*** Block opens ***

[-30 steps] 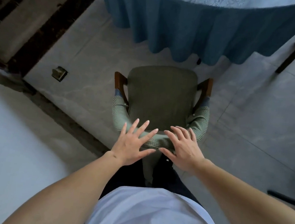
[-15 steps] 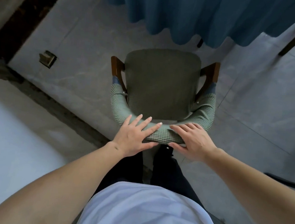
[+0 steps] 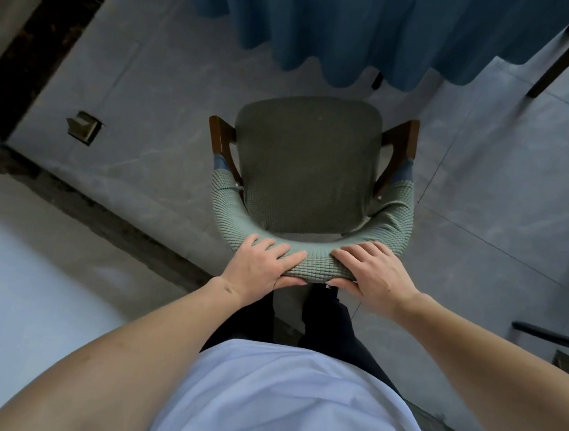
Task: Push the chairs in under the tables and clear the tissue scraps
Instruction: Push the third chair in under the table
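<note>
Your left hand (image 3: 260, 267) and right hand (image 3: 372, 274) both hold the curved, knit-covered backrest of the chair (image 3: 306, 169), fingers draped over the top edge and thumbs tucked beneath, side by side at 6 o'clock from the seat. The chair faces 12 o'clock toward the blue tablecloth (image 3: 361, 29), whose hem hangs just beyond the front of the seat with a strip of bare floor (image 3: 148, 107) between them, so the seat is not yet under the tabletop. Push straight toward 12 o'clock with even pressure through both palms; any imbalance will likely swing the chair toward 11 or 1. Keep it low and sliding so the wooden arms go under the cloth rather than bunching it. A dark table leg (image 3: 377, 80) shows below the hem at about 1 o'clock from the seat, so aim slightly left of it. No tissue scraps show here; a small metal floor socket (image 3: 83, 128) sits at 9 o'clock.
</note>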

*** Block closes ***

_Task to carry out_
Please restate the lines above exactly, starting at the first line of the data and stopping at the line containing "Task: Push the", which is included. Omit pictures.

_Solution_
[-30 steps] 
[-15 steps] 
[+0 steps] 
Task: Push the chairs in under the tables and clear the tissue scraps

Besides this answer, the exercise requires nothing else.